Aim of the exercise
Beginning with the first line, return the material verbatim and without pictures.

Information supplied
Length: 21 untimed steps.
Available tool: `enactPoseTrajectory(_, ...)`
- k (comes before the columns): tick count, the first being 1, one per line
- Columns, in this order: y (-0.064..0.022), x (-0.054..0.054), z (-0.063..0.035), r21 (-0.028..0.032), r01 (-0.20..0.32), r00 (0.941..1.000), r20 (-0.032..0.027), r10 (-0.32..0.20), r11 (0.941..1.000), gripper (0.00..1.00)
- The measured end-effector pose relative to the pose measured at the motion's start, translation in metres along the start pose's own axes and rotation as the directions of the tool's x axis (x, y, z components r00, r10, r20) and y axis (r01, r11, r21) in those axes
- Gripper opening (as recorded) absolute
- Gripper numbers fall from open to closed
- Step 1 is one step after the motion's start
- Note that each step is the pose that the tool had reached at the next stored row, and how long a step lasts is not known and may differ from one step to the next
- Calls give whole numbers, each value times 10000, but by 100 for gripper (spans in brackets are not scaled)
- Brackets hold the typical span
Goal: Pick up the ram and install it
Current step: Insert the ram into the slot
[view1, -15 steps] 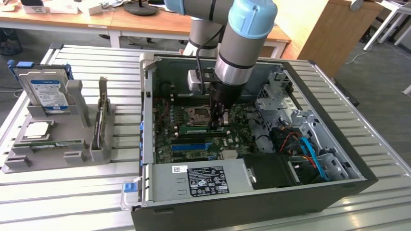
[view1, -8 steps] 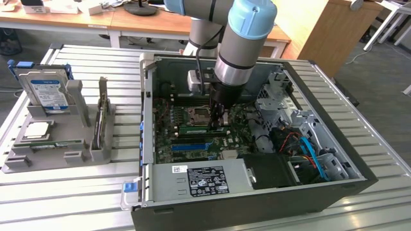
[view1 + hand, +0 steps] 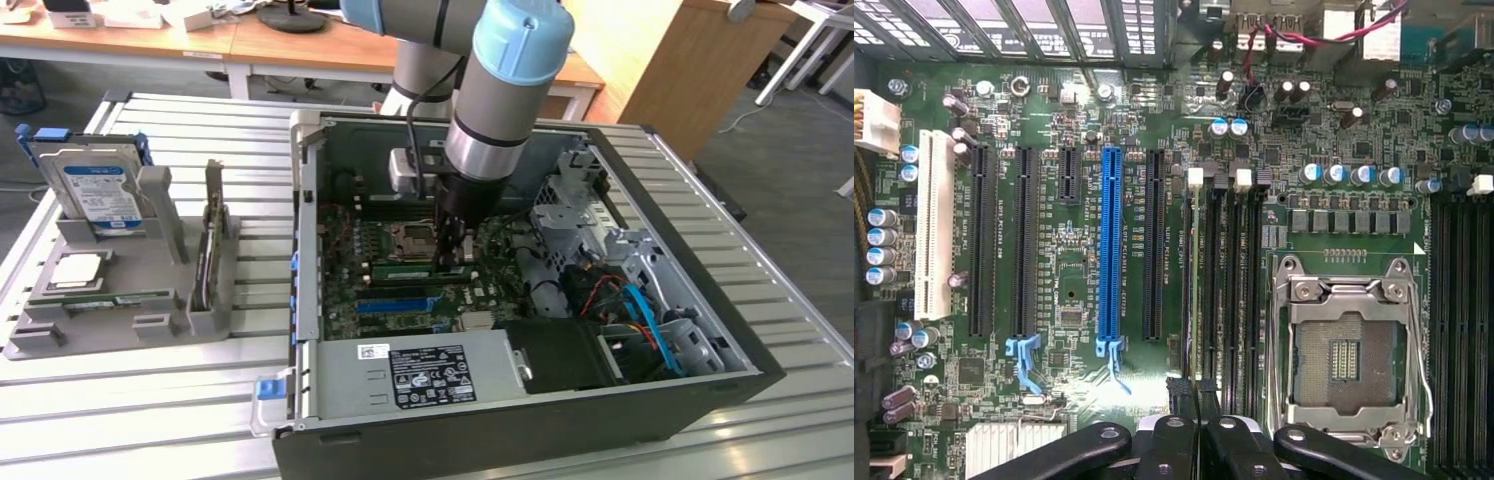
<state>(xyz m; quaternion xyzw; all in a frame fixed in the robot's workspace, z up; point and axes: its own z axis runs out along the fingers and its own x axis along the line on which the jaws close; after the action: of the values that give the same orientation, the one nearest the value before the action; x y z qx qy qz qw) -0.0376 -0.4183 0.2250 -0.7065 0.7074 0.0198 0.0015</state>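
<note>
My gripper (image 3: 454, 262) reaches straight down into the open computer case (image 3: 304, 250), just beside the empty CPU socket (image 3: 416, 238). The ram (image 3: 400, 270), a thin green stick, lies along a memory slot at board level, and the shut fingers sit at its end nearest the exterior view's right. In the wrist view the black fingertips (image 3: 1184, 432) of the gripper (image 3: 1197, 395) are pressed together at the end of the memory slots (image 3: 1222, 290), next to the socket (image 3: 1349, 345). From there the ram is edge-on and hard to tell from the slot.
On the exterior view's left a grey holder (image 3: 80, 335) carries a hard drive (image 3: 100, 185), a silver processor chip (image 3: 78, 270) and another green stick (image 3: 120, 298). Inside the case are the power supply (image 3: 427, 370), blue cables (image 3: 641, 310) and a drive cage (image 3: 574, 200).
</note>
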Motion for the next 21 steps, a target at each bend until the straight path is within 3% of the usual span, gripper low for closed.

Solved problem
Length: 21 untimed steps.
Available tool: `enactPoseTrajectory(_, ...)`
- k (comes before the columns): tick count, the first being 1, one per line
- Columns, in this order: y (-0.064..0.022), x (-0.054..0.054), z (-0.063..0.035), r21 (-0.028..0.032), r01 (-0.20..0.32), r00 (0.941..1.000), r20 (-0.032..0.027), r10 (-0.32..0.20), r11 (0.941..1.000), gripper (0.00..1.00)
- The measured end-effector pose relative to the pose measured at the motion's start, translation in metres along the start pose's own axes and rotation as the directions of the tool's x axis (x, y, z components r00, r10, r20) and y axis (r01, r11, r21) in those axes
- Gripper opening (as recorded) absolute
- Gripper numbers fall from open to closed
- Step 1 is one step after the motion's start
- Note that each step is the pose that the tool had reached at the next stored row, and how long a step lasts is not known and may differ from one step to the next
- Calls give whole numbers, each value times 10000, but by 100 for gripper (spans in brackets are not scaled)
- Brackets hold the typical span
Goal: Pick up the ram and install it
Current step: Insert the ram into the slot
[view1, -15 steps] 
[view1, -8 steps] 
[view1 + hand, +0 steps] 
<state>(xyz m; quaternion xyzw; all in a frame fixed in the robot's workspace, z up; point and axes: its own z axis runs out along the fingers and its own x axis along the line on which the jaws close; after the action: of the values that give the same orientation, the one nearest the value before the action; x y z qx qy qz qw) -0.0376 -0.4183 0.2250 -0.7065 0.7074 0.0198 0.0015</state>
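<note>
My gripper (image 3: 454, 262) reaches straight down into the open computer case (image 3: 304, 250), just beside the empty CPU socket (image 3: 416, 238). The ram (image 3: 400, 270), a thin green stick, lies along a memory slot at board level, and the shut fingers sit at its end nearest the exterior view's right. In the wrist view the black fingertips (image 3: 1184, 432) of the gripper (image 3: 1197, 395) are pressed together at the end of the memory slots (image 3: 1222, 290), next to the socket (image 3: 1349, 345). From there the ram is edge-on and hard to tell from the slot.
On the exterior view's left a grey holder (image 3: 80, 335) carries a hard drive (image 3: 100, 185), a silver processor chip (image 3: 78, 270) and another green stick (image 3: 120, 298). Inside the case are the power supply (image 3: 427, 370), blue cables (image 3: 641, 310) and a drive cage (image 3: 574, 200).
</note>
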Motion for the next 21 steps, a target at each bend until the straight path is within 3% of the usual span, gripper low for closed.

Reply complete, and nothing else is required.